Review of Second Best

Second Best (2004)
6/10
Most Men Lead Lives of Quiet Desperation
17 January 2004
Written and directed by Edward Weber and produced and starring Joey Pantoliano, Second Best is a curious movie that is painfully entertaining, embarrassingly funny and surprisingly touching in the end. Debuting at Sundance last night, Weber's story is about the anti-heroes, the average Joes that have cashed in their dreams for mediocre careers and dysfunctional families. Accustomed to failure and disappointment, they now only play-act at success, and will grasp at the fringes of worldliness.

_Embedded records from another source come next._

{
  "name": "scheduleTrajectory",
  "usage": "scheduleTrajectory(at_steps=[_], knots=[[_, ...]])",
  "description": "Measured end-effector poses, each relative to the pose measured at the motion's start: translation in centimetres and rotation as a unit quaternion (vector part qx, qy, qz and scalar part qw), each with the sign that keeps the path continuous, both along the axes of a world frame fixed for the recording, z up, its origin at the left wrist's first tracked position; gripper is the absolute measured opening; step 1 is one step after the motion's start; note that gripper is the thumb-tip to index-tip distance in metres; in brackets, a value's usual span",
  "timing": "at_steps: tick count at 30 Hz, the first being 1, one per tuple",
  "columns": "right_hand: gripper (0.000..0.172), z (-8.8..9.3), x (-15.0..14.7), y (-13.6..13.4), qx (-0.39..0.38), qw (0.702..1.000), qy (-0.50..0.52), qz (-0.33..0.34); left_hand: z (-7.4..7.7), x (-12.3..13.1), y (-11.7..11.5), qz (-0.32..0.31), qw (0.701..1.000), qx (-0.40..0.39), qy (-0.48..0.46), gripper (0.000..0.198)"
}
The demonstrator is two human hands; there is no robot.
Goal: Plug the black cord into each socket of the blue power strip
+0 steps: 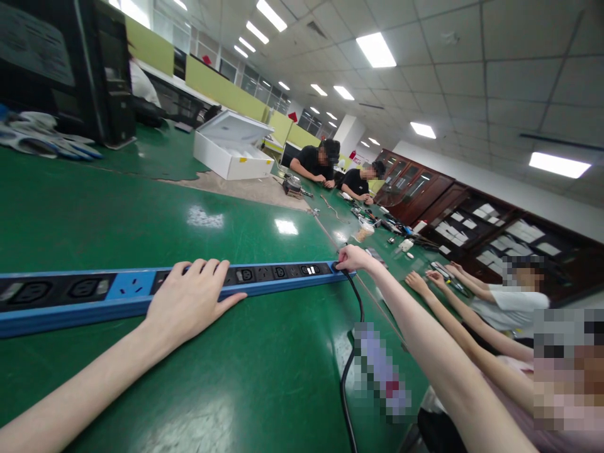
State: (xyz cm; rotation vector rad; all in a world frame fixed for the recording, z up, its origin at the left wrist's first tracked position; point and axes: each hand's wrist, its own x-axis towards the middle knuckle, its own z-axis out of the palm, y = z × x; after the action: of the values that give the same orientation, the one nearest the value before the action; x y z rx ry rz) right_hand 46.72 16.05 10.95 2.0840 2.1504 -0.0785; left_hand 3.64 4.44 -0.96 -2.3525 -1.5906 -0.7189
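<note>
A long blue power strip (264, 289) with black and blue sockets lies across the green table. My left hand (191, 292) rests over its middle, fingers across the top and thumb along the near side, gripping it. At the strip's far right end my right hand (352, 258) pinches closed around the black power cable (361, 302) where it meets the strip. What exactly the fingertips press on is partly hidden. From there the cable runs down the table toward me, passing a blurred purple and white object (382, 371).
A black machine (51, 69) and work gloves (42, 138) are at the left. An open white box (233, 148) sits behind the strip, with a tape measure (292, 184) nearby. Tools and parts (377, 217) lie farther back. Several people sit around the table, two close on my right.
</note>
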Motion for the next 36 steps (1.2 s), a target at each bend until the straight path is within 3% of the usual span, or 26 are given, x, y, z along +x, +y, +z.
scheduleTrajectory(at_steps=[8, 14, 19, 24, 31, 36], knots=[[0.020, -1.2, -0.1, -1.8, 0.078, 0.996, -0.032, -0.018, 0.1, 0.2, 0.0, 0.012, 1.000, 0.006, 0.017, 0.073], [0.019, -0.2, -0.5, -0.4, 0.015, 0.999, -0.037, -0.013, 0.3, 0.2, -0.1, 0.005, 1.000, -0.002, 0.005, 0.073], [0.019, -0.1, -0.4, -0.9, 0.023, 0.999, -0.027, -0.007, 0.4, 0.1, -0.2, 0.002, 1.000, -0.001, 0.001, 0.072], [0.018, 0.5, -0.7, 0.1, -0.017, 0.999, -0.027, -0.009, 0.5, 0.0, -0.2, -0.009, 1.000, 0.002, 0.004, 0.075], [0.023, -0.5, -0.6, -1.5, 0.063, 0.997, -0.038, -0.022, 0.4, -0.1, -0.1, -0.004, 1.000, 0.003, 0.007, 0.073], [0.022, -0.4, -0.4, -1.1, 0.047, 0.998, -0.031, -0.021, 0.2, -0.1, 0.0, -0.007, 1.000, 0.014, 0.008, 0.073]])
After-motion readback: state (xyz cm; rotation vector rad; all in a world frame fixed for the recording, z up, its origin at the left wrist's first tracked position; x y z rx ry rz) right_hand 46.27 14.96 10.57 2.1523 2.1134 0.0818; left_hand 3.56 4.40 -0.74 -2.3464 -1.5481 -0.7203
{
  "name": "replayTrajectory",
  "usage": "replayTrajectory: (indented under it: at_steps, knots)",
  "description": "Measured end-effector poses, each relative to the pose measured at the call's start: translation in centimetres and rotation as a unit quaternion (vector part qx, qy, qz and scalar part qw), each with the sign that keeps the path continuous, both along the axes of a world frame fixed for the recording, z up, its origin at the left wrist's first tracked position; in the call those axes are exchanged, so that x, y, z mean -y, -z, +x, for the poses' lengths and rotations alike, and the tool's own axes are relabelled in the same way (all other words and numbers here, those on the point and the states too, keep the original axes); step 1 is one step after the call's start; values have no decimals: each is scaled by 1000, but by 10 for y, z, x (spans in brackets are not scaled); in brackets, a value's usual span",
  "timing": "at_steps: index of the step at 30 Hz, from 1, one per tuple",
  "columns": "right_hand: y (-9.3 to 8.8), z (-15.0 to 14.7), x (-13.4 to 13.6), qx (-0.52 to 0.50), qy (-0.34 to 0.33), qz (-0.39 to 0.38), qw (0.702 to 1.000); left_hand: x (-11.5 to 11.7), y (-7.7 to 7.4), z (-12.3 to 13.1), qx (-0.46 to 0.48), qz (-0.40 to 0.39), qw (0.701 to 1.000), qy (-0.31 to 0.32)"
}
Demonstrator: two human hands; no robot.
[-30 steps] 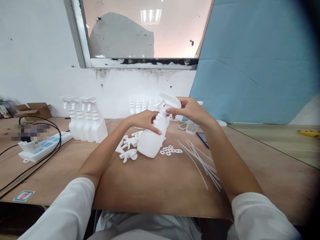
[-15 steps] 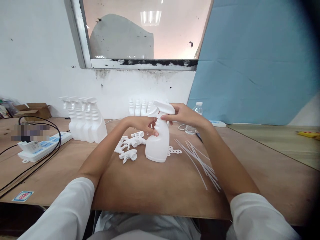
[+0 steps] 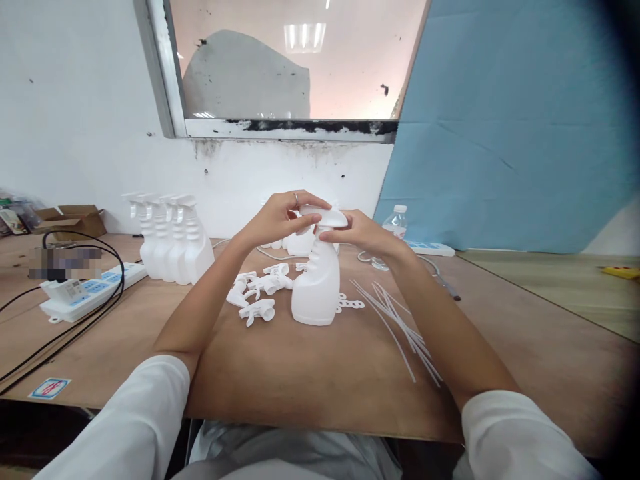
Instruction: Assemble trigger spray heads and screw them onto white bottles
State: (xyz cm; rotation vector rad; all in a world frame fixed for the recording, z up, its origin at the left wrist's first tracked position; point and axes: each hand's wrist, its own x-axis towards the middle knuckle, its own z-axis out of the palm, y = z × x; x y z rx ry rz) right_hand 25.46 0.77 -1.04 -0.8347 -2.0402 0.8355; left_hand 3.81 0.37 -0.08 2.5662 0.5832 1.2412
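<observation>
A white spray bottle [image 3: 316, 290] stands upright on the wooden table in front of me, its trigger sprayer head [image 3: 327, 217] on top. My left hand [image 3: 287, 215] grips the nozzle side of the head, thumb in front and fingers over the top. On the other side, my right hand [image 3: 361, 233] is closed round the rear of the head and the neck, its thumb across the front. Several loose trigger sprayer heads [image 3: 257, 310] lie left of the bottle. Beside its base on the right are small white rings [image 3: 352, 304] and several thin white tubes [image 3: 400, 327].
Finished-looking spray bottles [image 3: 175, 243] stand in a row at the left. Further bottles [image 3: 300, 245] are partly hidden behind my hands. A power strip [image 3: 95, 291] with black cables lies at far left. A clear water bottle [image 3: 397, 223] stands behind my right hand.
My left hand has moved up from the bottle's body to its sprayer head, which has turned. My right hand stays at the head and neck.
</observation>
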Motion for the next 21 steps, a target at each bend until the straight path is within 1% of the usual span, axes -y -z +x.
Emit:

Weber effectively makes the case that there is nobility in the lives of the below-average and that the friendships that bind these people (for they have nothing else but friends) is of greater value and meaning than the worldly success they aspire to.

Pantoliano hasn't branched far from the tree of his typical roles. He plays Eliot, a wise-cracking, cynical, self-proclaimed loser with a broken marriage and a job selling menswear. He nevertheless is the catalyst for his gang of pals, one of which is a Hollywood mogul currently on top of the world. What's the allure? Eliot is a funny, interesting, original thinker who, in the end, we know to have a heart of gold. And even more important, they've been friends for life.

I wanted to like the movie, because it feels like an original theme and I cared about the characters. A little more plot would have been nice, though. I also began to weary of the Freudian obsession with sex in a group of 40-year-old men. And I never bought into the extraordinary insensitivity Eliot displays to his friends. And finally, the only remotely likeable female character is Eliot's mother, Barbara Barrie, who gives a nice comedic performance.

I am eager to see what Weber comes up with next.